WHAT THIS TASK INVOLVES: Only the lines below from the one containing "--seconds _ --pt" to the one containing "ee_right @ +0" should be repeated, both included and unchanged.

■ ■ ■ ■ ■ ■ ■

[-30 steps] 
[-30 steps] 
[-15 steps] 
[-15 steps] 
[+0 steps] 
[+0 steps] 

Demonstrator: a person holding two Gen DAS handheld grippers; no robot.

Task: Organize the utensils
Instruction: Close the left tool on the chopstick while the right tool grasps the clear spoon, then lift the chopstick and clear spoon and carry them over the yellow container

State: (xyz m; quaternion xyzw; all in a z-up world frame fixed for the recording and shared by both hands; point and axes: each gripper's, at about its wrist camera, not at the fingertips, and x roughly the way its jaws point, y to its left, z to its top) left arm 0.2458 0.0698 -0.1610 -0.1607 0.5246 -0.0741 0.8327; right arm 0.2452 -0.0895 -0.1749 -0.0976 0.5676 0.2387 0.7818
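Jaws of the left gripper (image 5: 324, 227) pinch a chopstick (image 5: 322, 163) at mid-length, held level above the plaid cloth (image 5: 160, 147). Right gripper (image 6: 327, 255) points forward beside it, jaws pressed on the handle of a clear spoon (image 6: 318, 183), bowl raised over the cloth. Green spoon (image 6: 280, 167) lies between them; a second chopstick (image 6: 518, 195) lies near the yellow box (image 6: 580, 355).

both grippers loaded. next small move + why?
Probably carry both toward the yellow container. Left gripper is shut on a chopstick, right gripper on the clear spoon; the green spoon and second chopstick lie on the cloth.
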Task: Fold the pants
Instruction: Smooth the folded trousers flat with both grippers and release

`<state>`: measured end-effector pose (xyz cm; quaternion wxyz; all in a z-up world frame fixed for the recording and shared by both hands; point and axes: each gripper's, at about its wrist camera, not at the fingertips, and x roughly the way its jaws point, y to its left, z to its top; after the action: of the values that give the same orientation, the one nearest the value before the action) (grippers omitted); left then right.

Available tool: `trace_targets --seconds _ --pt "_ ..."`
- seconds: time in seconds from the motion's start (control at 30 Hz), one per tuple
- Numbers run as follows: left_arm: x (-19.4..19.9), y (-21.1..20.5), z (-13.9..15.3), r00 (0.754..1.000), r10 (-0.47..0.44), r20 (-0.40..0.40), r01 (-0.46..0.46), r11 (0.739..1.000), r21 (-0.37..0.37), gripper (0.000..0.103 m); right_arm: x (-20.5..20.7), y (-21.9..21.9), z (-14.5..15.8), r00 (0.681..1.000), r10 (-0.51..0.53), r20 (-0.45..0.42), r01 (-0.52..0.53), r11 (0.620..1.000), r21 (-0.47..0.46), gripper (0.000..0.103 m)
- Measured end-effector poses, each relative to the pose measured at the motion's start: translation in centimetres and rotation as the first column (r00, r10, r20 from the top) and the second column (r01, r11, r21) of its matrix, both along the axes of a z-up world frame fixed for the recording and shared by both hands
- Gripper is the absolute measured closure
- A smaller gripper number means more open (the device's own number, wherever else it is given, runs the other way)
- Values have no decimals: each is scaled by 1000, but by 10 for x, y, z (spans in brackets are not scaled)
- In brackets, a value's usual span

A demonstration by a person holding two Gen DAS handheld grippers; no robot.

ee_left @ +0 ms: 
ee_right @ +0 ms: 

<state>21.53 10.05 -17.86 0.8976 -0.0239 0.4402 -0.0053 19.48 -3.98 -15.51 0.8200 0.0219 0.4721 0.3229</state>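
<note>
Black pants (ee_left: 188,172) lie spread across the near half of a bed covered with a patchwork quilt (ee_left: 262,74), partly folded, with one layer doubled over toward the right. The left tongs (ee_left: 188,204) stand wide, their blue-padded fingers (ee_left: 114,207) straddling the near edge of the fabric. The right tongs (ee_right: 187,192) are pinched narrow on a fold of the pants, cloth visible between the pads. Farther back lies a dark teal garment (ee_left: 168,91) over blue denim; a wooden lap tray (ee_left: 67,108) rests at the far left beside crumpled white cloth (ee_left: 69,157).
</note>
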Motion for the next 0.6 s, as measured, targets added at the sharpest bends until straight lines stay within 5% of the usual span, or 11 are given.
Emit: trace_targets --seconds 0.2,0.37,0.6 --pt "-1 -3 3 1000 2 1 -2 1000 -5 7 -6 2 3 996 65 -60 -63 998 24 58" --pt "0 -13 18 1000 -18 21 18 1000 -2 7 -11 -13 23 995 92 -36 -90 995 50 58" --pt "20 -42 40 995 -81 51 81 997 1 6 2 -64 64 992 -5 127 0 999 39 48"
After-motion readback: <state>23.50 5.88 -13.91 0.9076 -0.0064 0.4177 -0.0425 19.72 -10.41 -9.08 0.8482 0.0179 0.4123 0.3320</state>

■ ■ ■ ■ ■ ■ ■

REPLY:
Available tool: `trace_targets --seconds _ --pt "_ ..."`
- seconds: time in seconds from the motion's start (control at 30 Hz), one per tuple
- Numbers run as follows: left_arm: x (-19.4..19.9), y (-21.1..20.5), z (-13.9..15.3), r00 (0.754..1.000), r10 (-0.47..0.44), r20 (-0.40..0.40), r01 (-0.46..0.46), r11 (0.739..1.000), r21 (-0.37..0.37), gripper (0.000..0.103 m); right_arm: x (-20.5..20.7), y (-21.9..21.9), z (-14.5..15.8), r00 (0.681..1.000), r10 (-0.51..0.53), r20 (-0.45..0.42), r01 (-0.52..0.53), r11 (0.620..1.000), r21 (-0.47..0.46), gripper (0.000..0.103 m)
- Measured end-effector poses, each relative to the pose measured at the motion's start: translation in centimetres and rotation as the first column (r00, r10, r20 from the top) and the second column (r01, r11, r21) of its matrix, both along the axes of a z-up world frame fixed for the recording and shared by both hands
- Gripper is the absolute measured closure
- A smaller gripper number means more open (the device's own number, wherever else it is given, runs the other way)
- Values have no decimals: each is scaled by 1000, but by 10 for x, y, z (spans in brackets are not scaled)
- In brackets, a value's usual span

A demonstration by a person holding two Gen DAS handheld grippers; no robot.

ee_left @ +0 ms: 
ee_right @ +0 ms: 

The exercise has been carried out in full.